Whether or how much Disney is willing to budge on so-called channel bundling or minimum penetration requirements with DirecTV wasn’t disclosed, and exactly what those genre-based package options look like remain to be seen. A DirecTV spokesperson didn’t immediately respond to inquiry from StreamTV Insider.

Also notable is that Disney’s direct-to-consumer streaming services, Disney+, Hulu and ESPN+ will be included in certain DirecTV packages under a wholesale agreement and will also be made available on an a la carte basis. The sides also agreed DirecTV can distribute Disney’s forthcoming flagship ESPN DTC product once it launches (expected in 2025) at no extra cost to customers.

Disney similar struck a carriage deal last year, following a separate channel blackout, with cable operator Charter that involved inclusion of the media company’s DTC apps in pay TV packages at no extra cost to consumers. It’s a model Charter’s since successfully pursued with other programmers in subsequent carriage renewals.

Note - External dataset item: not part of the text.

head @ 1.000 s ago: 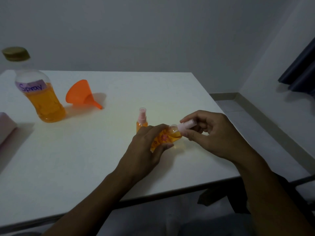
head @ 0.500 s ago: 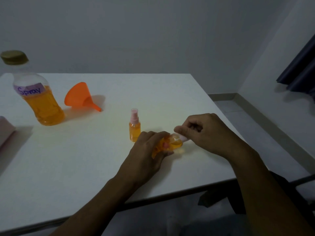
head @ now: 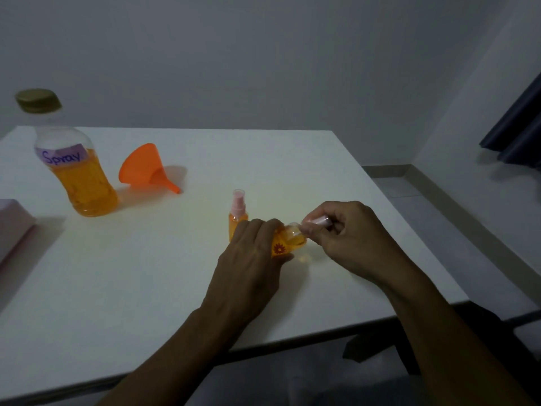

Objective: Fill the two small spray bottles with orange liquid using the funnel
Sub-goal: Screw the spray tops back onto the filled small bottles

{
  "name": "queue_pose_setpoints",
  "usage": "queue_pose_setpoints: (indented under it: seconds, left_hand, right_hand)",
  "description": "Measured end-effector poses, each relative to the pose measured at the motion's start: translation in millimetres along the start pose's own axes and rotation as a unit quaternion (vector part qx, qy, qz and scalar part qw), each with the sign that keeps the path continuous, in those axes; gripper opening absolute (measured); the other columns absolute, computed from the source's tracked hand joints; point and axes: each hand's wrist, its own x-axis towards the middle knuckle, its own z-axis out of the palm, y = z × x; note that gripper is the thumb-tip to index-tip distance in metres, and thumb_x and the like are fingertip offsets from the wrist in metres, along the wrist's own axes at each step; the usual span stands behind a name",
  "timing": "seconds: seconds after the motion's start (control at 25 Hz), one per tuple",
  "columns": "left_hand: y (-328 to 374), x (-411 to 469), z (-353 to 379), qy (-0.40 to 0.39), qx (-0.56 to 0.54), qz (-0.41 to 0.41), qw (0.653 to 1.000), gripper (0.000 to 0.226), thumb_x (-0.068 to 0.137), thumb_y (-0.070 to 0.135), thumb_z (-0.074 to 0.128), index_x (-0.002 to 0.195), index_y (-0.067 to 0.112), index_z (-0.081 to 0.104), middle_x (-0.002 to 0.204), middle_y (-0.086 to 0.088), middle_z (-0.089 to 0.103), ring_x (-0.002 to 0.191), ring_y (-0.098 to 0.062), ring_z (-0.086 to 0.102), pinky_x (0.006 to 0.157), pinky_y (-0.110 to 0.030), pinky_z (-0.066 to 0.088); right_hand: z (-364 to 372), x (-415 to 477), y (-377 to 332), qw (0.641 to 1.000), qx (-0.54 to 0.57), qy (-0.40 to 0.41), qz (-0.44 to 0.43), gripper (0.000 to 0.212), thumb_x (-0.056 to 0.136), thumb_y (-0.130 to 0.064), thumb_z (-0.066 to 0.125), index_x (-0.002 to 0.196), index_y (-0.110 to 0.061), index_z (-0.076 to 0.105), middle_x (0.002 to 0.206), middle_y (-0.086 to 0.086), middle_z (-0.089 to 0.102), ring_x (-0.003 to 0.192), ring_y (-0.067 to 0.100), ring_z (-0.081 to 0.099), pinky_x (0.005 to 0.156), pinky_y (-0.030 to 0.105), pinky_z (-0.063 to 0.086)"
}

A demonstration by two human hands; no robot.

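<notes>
Spray bottles are both orange with liquid now, so we judge the filling itself done and only the closing left. Our white table (head: 175, 259) carries the big supply bottle (head: 79, 174), capped and labelled "Spray", at far left, with the funnel (head: 143, 167) lying on its side just beside it, well apart from our hands. Near the middle stands the first small bottle (head: 237, 213), upright with its pink pump fitted. Just in front of it our left hand (head: 248, 259) is wrapped round the second small bottle (head: 288, 244), which is tilted to the right. Half a second ago our right hand (head: 348, 238) sat lower, hiding the cap; now its fingers pinch the pale spray cap (head: 317, 222) at the neck, seemingly partway through another twist.
</notes>
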Motion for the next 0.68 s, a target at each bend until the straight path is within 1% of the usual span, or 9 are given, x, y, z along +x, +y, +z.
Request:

“Through this first-of-its-kind collaboration, DirecTV and Disney are giving customers the ability to tailor their video experience through more flexible options. DirecTV and Disney have a long-standing history of connecting consumers to the best entertainment, and this agreement furthers that commitment by recognizing both the tremendous value of Disney’s content and the evolving preferences of DirecTV’s customers,” the companies said in a joint statement. “We’d like to thank all affected viewers for their patience and are pleased to restore Disney’s entire portfolio of networks in time for college football and the Emmy Awards this weekend.”

DirecTV, Dish tie-up?

As Disney and DirecTV get closer to finalizing a new agreement, long-time notions of a tie-up between DirecTV and EchoStar’s Dish Network – the two largest satellite TV providers – have resurfaced.

Bloomberg, citing sources familiar with the matter, reported that AT&T and TPG are in talks to combine DirecTV and Dish in a merger that would create the largest U.S.  pay TV provider with about 20 million customers.

In a Monday note to investors New Street Research analysts outlined changes in the marketplace since regulatory and government opposition in 2002 squashed the idea of a merger between DBS satellite providers at the time over concerns about competition. The firm thinks changes since then, including the addition of telcos and streaming services in the ecosystem, new market definitions, more areas getting access to broadband, and FCC changes in terms of the agency’s view of effective competition, among other factors, all help nudge the odds for a deal between Dish and DirecTV in favor of government approval.

“While the transaction is not a slam dunk, would require a ‘second request,’ and would likely be subject to some conditions, we believe the changes in the market are sufficient to give a new DBS merger a better than even chance of government approval regardless of the outcome of the election,” wrote New Street Research TMT Policy Analyst Blair Levin in a September 16 note.